We had an interesting challenge posed to us by a large UK based government health organization. It was to assess if their large health related eLearning portal would indeed support 20000 concurrent users (They have 800K registered users) and deliver good performance. There was indeed a cost constraint, and hence we decided to use the open source tool JMeter.
The open source toolset has its own idiosyncrasies – max 1GB heap size support , supports only a few thousand users per machine and and has a nasty habit of generating a large log! To simulate the load of initially of 20000 and later 37000 concurrent users, we had to use close to 40 load generators and synchronize them.
We identified usage patterns and then created the load profile scientifically using the STEM Core Concept “Operational Profiling”. We generated the scripts, identified the data requirements, populated the data and setup synchronized load generators. During this process, we also discovered interesting client side scripting , we flattened them into our scripts. Now we were ready to rock and roll.
When we turned on the load generators, sparks flew and the system spewed out enormous logs – 3-6 million lines, approximately 400-600 MB! We wrote a special utility to rapidly search for the needle in the haystack! We found database deadlocks, fat content and heavy client side logic. Also the system monitors were off the chart and the bandwidth choked!

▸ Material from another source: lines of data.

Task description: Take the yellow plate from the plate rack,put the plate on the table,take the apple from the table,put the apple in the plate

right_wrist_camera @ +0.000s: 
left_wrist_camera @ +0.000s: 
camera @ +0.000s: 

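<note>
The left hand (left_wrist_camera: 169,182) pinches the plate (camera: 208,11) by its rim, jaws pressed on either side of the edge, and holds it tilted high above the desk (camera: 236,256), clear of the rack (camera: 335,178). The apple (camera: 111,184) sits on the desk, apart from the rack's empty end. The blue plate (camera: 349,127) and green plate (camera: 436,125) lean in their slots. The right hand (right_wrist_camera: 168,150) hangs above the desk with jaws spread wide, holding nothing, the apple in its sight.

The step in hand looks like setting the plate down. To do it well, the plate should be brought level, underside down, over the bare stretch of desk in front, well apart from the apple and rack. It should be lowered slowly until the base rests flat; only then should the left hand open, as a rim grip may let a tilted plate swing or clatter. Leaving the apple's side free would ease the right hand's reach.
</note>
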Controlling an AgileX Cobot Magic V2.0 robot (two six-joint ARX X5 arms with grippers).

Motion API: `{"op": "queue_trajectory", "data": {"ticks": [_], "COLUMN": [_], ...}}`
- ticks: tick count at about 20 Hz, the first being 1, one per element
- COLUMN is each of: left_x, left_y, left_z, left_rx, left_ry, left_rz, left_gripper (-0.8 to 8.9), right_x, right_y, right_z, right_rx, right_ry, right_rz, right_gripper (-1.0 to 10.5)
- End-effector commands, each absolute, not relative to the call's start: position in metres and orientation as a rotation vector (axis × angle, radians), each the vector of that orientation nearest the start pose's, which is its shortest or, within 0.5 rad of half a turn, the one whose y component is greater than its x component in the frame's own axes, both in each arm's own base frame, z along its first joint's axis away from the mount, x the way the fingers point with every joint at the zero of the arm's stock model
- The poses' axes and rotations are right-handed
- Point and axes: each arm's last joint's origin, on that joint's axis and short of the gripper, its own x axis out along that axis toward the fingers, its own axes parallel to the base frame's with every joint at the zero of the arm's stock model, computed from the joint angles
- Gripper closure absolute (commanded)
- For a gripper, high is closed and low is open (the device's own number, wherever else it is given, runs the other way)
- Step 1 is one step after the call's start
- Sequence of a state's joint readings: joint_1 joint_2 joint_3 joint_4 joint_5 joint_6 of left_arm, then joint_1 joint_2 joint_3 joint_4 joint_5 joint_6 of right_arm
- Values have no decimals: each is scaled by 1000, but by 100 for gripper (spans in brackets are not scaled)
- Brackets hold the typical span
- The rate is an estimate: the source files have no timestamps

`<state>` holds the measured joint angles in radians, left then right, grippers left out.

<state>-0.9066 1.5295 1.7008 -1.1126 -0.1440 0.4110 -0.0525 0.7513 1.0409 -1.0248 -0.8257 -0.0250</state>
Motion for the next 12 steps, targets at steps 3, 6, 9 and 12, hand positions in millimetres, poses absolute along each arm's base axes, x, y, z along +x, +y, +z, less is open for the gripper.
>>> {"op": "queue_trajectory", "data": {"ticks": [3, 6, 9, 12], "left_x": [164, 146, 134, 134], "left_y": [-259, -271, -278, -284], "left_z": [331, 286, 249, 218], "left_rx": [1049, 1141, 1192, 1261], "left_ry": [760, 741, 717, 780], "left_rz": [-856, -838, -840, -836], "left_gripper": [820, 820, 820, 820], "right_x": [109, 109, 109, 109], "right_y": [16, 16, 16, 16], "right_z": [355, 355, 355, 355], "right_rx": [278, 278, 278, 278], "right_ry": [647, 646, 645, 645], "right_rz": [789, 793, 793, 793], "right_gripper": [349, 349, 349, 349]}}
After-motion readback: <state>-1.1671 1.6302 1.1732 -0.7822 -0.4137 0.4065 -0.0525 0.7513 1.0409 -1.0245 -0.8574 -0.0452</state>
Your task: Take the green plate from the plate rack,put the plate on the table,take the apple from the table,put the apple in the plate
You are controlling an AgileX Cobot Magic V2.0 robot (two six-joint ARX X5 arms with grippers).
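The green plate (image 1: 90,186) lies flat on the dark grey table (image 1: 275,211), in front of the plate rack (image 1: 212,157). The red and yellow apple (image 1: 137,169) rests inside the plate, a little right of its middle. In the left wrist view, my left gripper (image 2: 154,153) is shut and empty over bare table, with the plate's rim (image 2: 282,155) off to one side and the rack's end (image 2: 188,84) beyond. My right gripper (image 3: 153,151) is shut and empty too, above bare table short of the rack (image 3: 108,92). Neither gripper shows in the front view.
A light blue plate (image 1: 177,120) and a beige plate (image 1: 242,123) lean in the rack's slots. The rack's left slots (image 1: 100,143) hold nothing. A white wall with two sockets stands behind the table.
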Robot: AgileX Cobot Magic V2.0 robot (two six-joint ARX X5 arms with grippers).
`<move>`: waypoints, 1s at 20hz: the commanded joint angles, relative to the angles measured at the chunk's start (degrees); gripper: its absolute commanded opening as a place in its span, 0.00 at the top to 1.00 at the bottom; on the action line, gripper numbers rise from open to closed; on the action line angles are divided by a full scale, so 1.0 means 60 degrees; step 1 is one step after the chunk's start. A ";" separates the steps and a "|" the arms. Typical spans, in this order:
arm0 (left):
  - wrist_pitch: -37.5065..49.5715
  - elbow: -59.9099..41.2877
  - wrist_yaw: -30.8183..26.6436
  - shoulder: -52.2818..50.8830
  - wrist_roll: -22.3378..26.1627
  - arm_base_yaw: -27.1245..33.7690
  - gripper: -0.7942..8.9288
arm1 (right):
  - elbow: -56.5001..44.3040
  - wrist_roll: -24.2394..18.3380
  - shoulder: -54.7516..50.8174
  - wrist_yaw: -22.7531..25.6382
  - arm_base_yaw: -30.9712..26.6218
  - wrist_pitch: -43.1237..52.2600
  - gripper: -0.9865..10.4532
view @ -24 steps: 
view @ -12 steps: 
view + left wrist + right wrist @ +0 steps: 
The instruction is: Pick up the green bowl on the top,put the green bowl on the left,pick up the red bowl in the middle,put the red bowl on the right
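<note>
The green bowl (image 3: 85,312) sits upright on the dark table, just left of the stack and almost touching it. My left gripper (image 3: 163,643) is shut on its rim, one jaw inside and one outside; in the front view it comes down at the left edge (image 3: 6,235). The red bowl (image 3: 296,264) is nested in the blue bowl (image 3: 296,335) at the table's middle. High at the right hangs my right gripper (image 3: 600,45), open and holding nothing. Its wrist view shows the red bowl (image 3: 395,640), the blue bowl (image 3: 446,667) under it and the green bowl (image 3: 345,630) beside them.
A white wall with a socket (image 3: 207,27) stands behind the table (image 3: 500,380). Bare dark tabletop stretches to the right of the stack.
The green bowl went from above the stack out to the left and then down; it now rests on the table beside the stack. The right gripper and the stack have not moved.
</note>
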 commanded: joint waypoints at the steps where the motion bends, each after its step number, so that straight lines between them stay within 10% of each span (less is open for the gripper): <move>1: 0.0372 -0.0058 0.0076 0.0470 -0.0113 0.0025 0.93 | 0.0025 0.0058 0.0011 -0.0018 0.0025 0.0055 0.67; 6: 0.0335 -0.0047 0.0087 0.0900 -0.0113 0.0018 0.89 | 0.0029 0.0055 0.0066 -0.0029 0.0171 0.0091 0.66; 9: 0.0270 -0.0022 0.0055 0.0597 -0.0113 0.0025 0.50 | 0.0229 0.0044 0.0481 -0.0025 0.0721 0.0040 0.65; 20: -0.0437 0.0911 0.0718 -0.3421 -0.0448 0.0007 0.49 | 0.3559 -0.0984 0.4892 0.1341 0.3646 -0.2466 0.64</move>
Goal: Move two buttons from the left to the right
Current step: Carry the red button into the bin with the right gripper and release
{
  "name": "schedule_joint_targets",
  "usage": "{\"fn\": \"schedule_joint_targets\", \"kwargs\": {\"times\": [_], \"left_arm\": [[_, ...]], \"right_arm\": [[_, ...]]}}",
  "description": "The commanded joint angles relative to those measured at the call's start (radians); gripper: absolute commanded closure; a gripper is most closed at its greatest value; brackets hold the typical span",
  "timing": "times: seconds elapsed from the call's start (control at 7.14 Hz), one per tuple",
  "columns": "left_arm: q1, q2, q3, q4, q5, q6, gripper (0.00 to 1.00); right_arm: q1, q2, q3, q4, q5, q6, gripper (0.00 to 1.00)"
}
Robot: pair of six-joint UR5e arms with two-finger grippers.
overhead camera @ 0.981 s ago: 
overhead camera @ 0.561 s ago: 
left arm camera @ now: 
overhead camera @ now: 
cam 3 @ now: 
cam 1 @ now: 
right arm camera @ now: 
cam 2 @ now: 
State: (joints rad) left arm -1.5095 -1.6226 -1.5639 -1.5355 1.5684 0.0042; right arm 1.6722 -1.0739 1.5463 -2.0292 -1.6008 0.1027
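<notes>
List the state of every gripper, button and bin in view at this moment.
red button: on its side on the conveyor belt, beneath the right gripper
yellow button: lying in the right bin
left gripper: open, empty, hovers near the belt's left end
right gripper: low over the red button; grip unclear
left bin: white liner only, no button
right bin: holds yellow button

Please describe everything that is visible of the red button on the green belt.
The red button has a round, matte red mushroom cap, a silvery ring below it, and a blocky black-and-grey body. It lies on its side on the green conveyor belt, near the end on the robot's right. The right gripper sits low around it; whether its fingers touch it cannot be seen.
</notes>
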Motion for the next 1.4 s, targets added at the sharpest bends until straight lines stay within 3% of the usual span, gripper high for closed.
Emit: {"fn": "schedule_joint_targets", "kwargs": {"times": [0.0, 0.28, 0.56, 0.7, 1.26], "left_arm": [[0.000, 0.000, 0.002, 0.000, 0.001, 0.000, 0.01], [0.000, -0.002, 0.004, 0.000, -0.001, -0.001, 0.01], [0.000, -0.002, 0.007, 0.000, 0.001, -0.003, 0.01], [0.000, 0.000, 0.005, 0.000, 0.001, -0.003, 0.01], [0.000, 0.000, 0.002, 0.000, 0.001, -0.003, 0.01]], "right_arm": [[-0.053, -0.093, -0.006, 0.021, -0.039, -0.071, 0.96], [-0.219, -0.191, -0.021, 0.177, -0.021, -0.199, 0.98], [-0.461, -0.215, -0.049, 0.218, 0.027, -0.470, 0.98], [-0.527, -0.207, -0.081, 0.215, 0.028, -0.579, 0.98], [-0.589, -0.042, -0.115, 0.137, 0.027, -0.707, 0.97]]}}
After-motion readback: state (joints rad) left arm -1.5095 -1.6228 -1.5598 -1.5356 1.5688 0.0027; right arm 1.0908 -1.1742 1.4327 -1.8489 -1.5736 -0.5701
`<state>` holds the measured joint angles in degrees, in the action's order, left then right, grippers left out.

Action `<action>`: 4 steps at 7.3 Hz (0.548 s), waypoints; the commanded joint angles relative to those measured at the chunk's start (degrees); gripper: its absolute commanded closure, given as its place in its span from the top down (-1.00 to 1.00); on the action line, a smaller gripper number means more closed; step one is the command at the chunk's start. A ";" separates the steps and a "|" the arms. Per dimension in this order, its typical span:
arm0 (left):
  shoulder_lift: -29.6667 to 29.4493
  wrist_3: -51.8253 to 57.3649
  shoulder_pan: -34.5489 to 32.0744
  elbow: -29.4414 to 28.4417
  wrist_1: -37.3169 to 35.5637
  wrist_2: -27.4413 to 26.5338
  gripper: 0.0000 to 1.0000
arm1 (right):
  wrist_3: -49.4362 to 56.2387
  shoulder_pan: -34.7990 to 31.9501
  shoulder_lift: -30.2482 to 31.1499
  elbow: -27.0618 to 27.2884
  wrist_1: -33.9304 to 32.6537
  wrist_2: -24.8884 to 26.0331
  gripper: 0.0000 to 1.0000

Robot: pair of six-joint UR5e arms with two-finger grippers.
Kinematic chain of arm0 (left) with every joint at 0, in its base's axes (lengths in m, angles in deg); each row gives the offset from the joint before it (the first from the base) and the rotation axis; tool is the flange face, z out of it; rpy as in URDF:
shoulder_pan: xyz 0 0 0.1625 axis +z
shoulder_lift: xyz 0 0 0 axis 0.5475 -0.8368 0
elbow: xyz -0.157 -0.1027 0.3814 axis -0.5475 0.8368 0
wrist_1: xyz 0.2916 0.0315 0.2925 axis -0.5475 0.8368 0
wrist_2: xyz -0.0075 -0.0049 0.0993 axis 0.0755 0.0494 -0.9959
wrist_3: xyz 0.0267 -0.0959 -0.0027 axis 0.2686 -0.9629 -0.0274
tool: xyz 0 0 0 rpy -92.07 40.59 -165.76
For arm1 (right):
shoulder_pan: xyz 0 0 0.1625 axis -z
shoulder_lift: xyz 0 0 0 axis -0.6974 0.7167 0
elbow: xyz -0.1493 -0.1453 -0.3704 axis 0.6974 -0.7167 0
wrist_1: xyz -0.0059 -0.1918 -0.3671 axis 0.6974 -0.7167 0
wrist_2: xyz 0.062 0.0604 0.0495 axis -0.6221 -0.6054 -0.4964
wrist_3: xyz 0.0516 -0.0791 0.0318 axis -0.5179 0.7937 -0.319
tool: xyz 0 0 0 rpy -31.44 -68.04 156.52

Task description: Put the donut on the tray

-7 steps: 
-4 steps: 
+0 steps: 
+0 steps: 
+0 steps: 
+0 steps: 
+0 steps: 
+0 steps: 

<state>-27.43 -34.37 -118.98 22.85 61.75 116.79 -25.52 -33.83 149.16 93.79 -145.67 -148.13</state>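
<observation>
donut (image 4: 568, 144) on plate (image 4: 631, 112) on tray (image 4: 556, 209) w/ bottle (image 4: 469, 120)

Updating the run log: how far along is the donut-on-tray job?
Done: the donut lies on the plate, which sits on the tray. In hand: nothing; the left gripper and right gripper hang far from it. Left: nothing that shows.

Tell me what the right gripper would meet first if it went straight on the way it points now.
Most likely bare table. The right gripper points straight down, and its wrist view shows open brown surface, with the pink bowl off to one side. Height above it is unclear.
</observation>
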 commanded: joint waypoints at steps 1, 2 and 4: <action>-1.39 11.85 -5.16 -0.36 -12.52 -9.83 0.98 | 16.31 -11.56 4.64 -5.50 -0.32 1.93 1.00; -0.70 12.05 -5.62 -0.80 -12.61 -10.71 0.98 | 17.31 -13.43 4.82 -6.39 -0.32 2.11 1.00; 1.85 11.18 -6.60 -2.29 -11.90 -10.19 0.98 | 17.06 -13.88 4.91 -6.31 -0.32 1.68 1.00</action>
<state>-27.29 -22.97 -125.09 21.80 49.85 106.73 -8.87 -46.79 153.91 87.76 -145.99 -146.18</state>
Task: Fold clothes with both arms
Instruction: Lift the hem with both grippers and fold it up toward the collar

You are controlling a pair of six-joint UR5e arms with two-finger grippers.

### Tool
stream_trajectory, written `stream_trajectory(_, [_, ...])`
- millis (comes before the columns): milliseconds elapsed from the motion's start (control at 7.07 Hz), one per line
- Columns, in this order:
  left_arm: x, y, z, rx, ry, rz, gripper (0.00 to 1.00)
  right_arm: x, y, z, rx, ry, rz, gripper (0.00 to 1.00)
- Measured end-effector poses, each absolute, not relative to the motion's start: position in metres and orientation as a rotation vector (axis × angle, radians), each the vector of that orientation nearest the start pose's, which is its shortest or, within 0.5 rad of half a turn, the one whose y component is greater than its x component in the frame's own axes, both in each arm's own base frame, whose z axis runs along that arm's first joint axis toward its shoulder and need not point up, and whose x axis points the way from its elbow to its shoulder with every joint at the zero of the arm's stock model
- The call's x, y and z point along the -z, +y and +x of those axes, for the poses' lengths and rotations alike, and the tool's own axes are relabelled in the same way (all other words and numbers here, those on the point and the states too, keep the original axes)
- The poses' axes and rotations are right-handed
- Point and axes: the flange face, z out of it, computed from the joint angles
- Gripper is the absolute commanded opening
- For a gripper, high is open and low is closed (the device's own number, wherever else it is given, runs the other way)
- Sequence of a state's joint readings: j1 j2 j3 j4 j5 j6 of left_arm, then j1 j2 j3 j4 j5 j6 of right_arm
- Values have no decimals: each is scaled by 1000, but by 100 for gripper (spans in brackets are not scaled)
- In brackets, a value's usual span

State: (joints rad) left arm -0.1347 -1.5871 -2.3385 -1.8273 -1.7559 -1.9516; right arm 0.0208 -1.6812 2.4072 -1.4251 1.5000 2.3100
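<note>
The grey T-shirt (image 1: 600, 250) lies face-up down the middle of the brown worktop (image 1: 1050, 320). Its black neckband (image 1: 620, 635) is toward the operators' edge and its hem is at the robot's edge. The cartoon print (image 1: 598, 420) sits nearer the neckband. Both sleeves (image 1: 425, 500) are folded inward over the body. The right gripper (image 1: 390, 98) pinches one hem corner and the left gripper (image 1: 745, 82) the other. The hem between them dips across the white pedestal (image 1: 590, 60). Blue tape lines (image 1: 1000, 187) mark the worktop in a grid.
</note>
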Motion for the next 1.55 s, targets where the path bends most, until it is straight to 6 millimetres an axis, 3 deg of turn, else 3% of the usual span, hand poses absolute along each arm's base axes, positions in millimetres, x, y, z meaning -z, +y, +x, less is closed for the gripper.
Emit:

Working closely with the development team, we helped them identify bottlenecks, This resulted in query, content and client side logic optimization.Now the system monitors were under control and the deployed bandwidth was good enough to support the 20000 concurrent user load with good performance. To support higher loads in the future, system was checked with nearly twice this load and additional resources to support identified.
The FIVE weeks that we spent on this was great! (Hmmm- tough times over at last!)